Most preachers are terrified of evaluation and famished for feedback.
The thought of being judged or evaluated can turn naturally effective communicators into quivering, self-conscious, and ineffective performers. All day long we speak to people—without preparation, without notes, and without fear. That’s because we don’t expect to be evaluated on our everyday conversations. What we look for in our ordinary communication is feedback from our listeners to let us know if the message got through. We welcome feedback—we dread evaluation.
Though feedback is sometimes described as positive or negative, the “feedback” I’m talking about is non-evaluative feedback. “How well did I do?” is an evaluative question. It asks the listener to make a judgment, assess value, and assign a grade. A non-evaluative feedback question would be something like, “What did you hear, and how did it affect you?” It simply asks the listener to report what happened.
Some of the best preachers I know are able to handle regular and detailed evaluations. They pass out score sheets and “read the reviews” carefully. Most preachers, though, will be better off to solicit non-evaluative feedback, and specifically feedback which focuses on content rather than delivery.
And it’s not only preachers who are unnerved by the thought of being evaluated. Listeners are very often uncomfortable if asked to evaluate the preacher’s performance. “I haven’t been to seminary—how can I grade my pastor on the sermon?” They suspect that we’re fishing for compliments rather than asking to continue the conversation which was begun in the sermon. If I want their feedback, I need them to know that I’m not evaluating them on how well they understood the sermon.

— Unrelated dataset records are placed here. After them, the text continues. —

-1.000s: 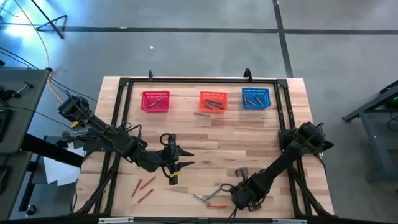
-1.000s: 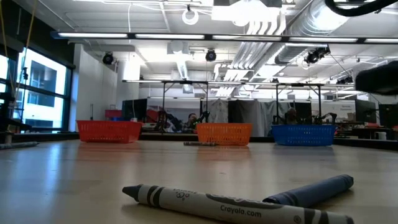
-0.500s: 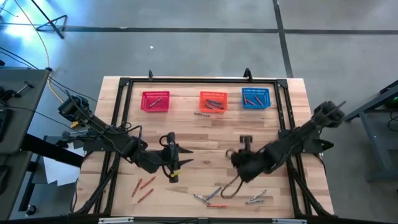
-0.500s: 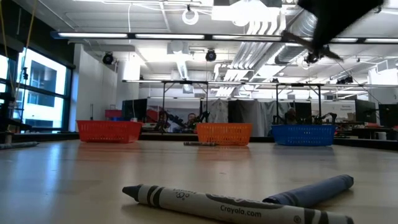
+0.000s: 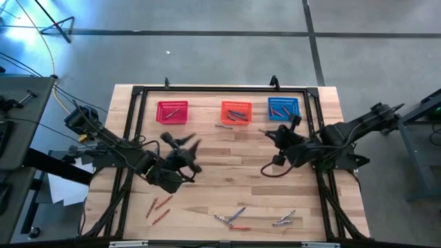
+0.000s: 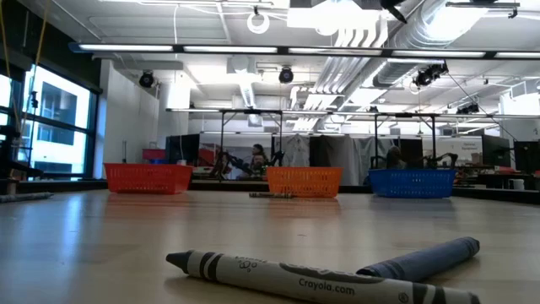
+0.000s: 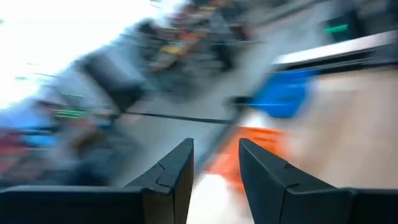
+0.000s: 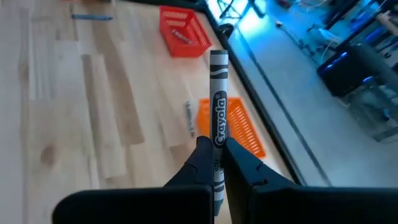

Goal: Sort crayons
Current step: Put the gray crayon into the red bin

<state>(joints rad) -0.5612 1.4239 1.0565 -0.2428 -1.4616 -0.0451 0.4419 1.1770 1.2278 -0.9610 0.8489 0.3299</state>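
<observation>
A grey crayon is clamped upright in the right gripper — centre of the right wrist frame. The left gripper is seen mid-left in the high view — jaws narrowly parted, nothing held.

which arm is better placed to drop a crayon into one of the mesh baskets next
Right. The right gripper is shut on a grey paper-wrapped crayon and is close to the orange mesh basket and blue mesh basket. The left gripper is open and holds nothing.

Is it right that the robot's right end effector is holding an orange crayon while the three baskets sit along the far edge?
Not quite. The right end effector is shut on a grey crayon, not an orange one; the right wrist view shows it. The rest stands: the red basket, orange basket and blue basket sit along the far edge.
</observation>
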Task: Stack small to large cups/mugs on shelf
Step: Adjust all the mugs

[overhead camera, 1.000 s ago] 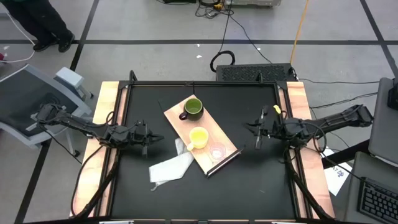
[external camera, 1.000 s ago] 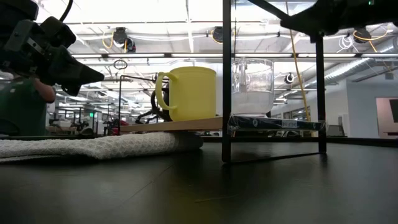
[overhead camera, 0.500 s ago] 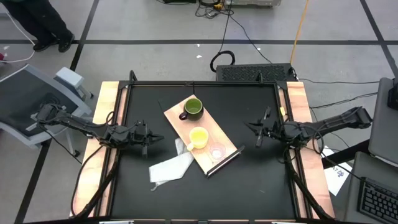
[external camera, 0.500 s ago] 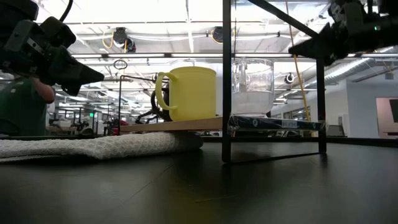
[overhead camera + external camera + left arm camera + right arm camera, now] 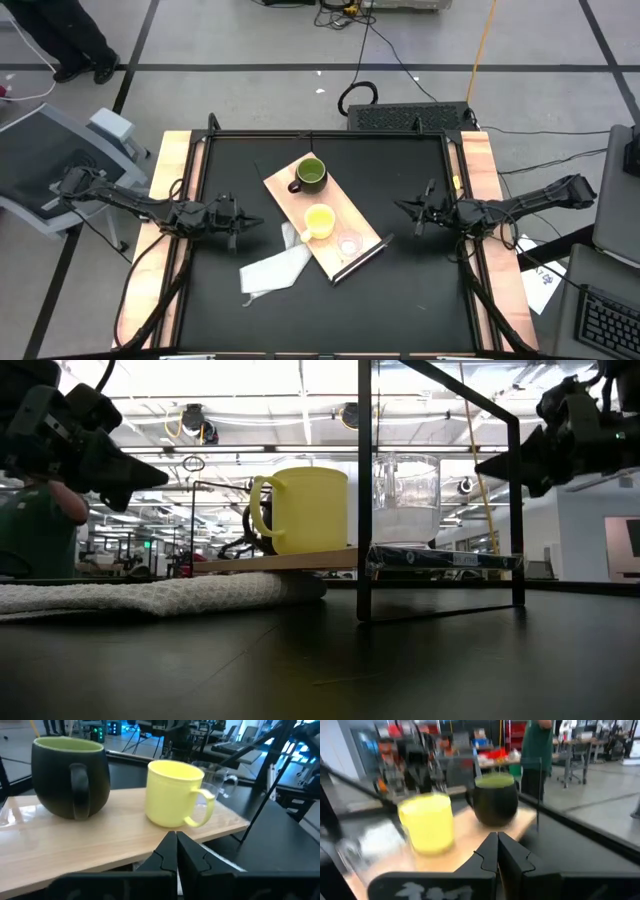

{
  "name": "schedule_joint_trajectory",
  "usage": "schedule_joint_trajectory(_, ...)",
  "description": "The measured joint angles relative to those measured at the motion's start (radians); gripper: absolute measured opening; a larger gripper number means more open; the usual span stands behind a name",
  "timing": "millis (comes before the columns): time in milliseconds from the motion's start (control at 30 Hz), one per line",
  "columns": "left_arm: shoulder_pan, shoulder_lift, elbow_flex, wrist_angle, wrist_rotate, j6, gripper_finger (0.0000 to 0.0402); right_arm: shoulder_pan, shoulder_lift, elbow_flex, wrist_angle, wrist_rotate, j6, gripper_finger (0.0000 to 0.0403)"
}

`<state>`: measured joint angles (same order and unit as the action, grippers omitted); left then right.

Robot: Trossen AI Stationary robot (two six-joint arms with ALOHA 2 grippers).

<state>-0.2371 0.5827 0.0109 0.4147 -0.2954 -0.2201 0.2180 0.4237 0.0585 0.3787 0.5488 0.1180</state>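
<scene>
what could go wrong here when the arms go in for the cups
The board rests partly on the white cloth, so it may rock or slide when pushed. The clear cup sits near the board's dark end strip and close to the yellow mug, so it is hard to see and easy to knock off. Both the left gripper and right gripper have shut jaws and must open first.

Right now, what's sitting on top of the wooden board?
On the board stand three vessels in a row: the green mug, the yellow mug and the clear cup. The white cloth runs under the board's edge; how far it reaches beneath is hidden.
</scene>
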Motion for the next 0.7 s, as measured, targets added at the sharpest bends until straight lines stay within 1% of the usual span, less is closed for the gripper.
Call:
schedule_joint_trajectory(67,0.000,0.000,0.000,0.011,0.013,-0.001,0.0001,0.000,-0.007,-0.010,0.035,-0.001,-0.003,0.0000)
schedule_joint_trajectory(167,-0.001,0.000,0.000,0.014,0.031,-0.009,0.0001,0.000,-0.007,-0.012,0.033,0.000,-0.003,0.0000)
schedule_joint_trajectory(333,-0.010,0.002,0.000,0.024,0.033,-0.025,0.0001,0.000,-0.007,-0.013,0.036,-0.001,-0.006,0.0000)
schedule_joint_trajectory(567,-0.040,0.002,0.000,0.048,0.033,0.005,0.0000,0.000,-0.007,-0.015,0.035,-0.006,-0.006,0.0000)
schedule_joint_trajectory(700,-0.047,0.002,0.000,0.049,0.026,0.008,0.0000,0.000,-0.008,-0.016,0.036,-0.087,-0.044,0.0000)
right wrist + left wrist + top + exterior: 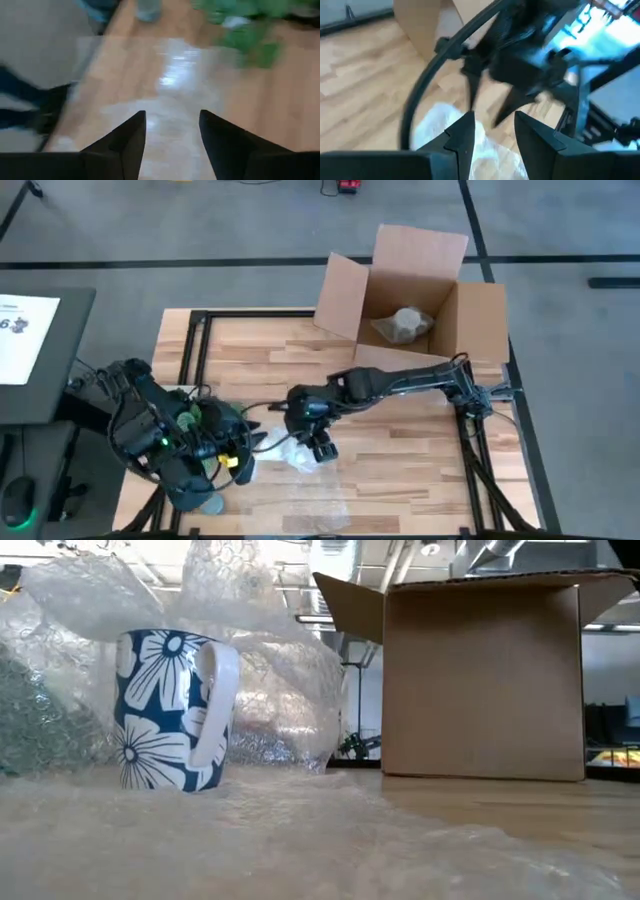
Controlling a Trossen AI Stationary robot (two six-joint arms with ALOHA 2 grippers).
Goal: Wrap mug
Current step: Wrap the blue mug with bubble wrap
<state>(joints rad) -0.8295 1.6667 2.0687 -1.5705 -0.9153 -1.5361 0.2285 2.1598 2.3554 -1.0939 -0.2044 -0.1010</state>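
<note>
Mug (pixel 170 710) stood upright at the left of the low view, blue with white flowers, its white handle turned toward the picture's right. It rested on a sheet of bubble wrap (pixel 330 840) that covered the foreground of the bench, with more crumpled wrap rising behind and beside it. The mug could not be made out in the high view.

Cardboard box (pixel 420 300) sat open at the upper centre-right of the high view on the far edge of the bench (pixel 400 480), flaps up, with a pale wrapped lump (pixel 405 325) inside.

Right end effector (pixel 322 445) hung at the middle of the high view, over a clump of clear wrap (pixel 300 455) in the lower centre. In the right wrist view its fingers (pixel 127 140) stood spread apart with nothing between them, over glossy wrap on the wood.

Left end effector (pixel 492 140) sat in the lower left of the high view, near a green patterned bundle (pixel 190 420). In the left wrist view its fingers (pixel 462 135) were spread, nothing pinched, with white wrap just beyond them and the other arm's dark end effector farther off.
</note>
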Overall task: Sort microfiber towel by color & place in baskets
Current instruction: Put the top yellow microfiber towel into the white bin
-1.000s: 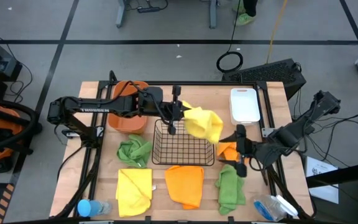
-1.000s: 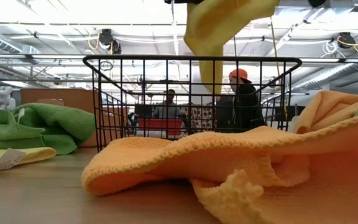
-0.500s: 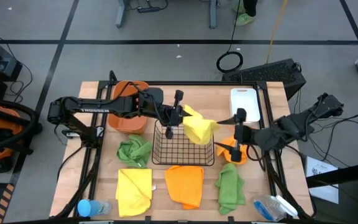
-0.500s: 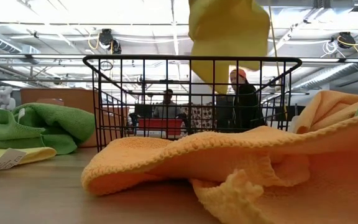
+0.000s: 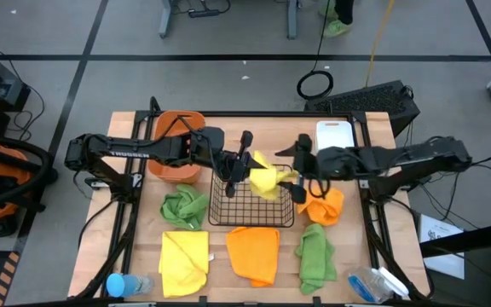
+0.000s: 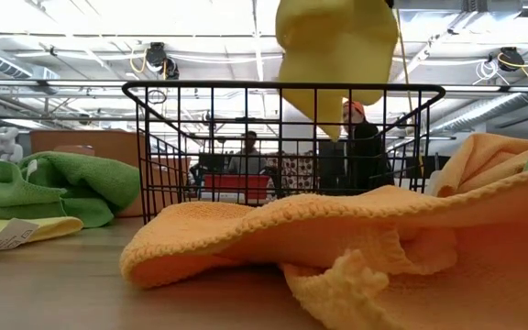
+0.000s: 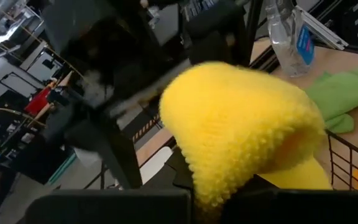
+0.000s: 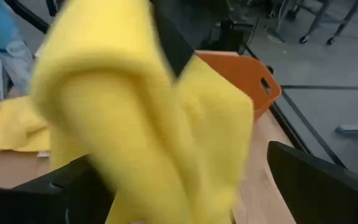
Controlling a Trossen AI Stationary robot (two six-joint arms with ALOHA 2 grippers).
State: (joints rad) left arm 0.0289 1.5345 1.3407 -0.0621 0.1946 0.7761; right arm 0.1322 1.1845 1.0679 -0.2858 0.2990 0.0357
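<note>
Hanging over the black wire-mesh basket (image 5: 251, 201) at frame centre, a yellow towel (image 5: 265, 177) is clenched in the left tool (image 5: 242, 167); the right tool (image 5: 301, 167), released wide, flanks it. Only the low view shows people beyond the wooden bench (image 5: 220, 260). Orange tub (image 5: 176, 157) sits upper left, white bin (image 5: 335, 143) upper right. "TROSSEN" marks the left arm.

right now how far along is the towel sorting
Early. Nothing looks sorted: no towel shows in the orange tub or white bin. In hand: the left gripper is shut on a yellow towel above the black wire basket, with the open right gripper at the towel's other side. Left: two green towels, two orange towels and another yellow one on the table.
</note>
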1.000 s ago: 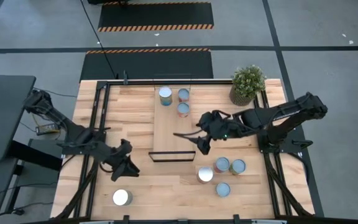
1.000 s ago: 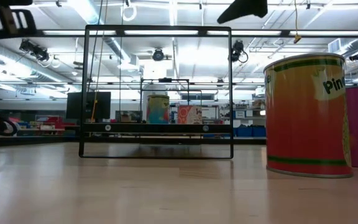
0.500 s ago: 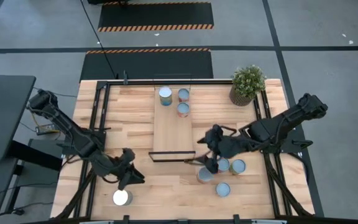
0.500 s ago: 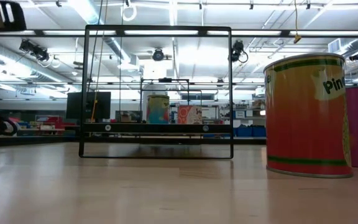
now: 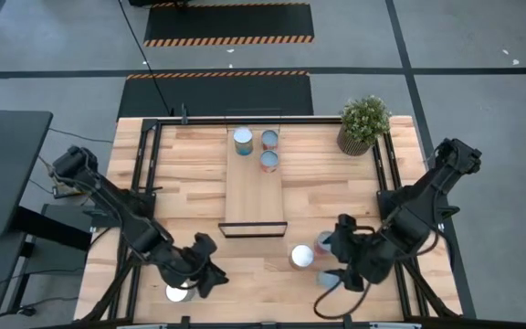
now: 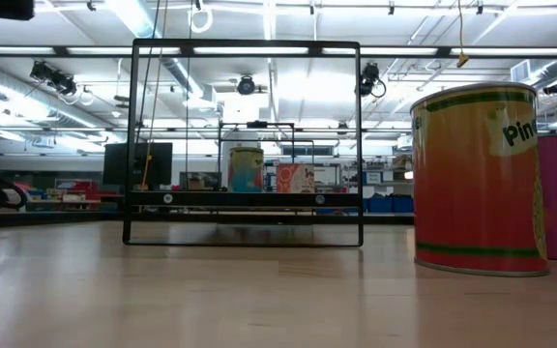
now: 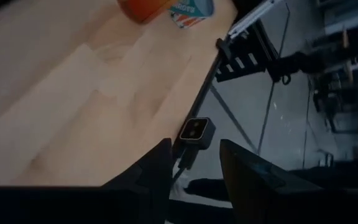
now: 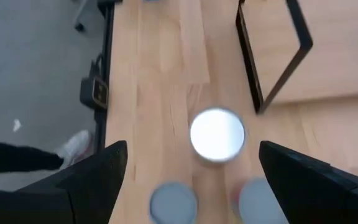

Sometimes we can make a general invitation for feedback in a bulletin blurb or an announcement —”It’s helpful for me to get your insights on what you heard in today’s sermon. I invite you to leave me a note (signed or unsigned) in the offering plate or the box by the door. If you’d like, you can email me with your feedback.” Having designated “feedback folks” meet with the preacher in a small group can be helpful, but there’s a danger that they may spend more time in the service analyzing the sermon rather than experiencing it.
Here are some questions which ask for non-evaluative feedback: What did you hear as the main message of the sermon? Was there anything else in the sermon which specifically connected with you? What were you thinking and feeling at the end of the sermon? Did the sermon make a difference to you or lead to any decision on your part? Is there anything else about the sermon which you’d like to say to the preacher? What in the sermon did you agree with or disagree with?
Our sermons are regularly evaluated by the listeners, of course—at lunch after the service when we are safely out of earshot. But their non-evaluative feedback will help us know whether the sermon they experienced was anything like the sermon we intended. And that’s how we evaluate ourselves.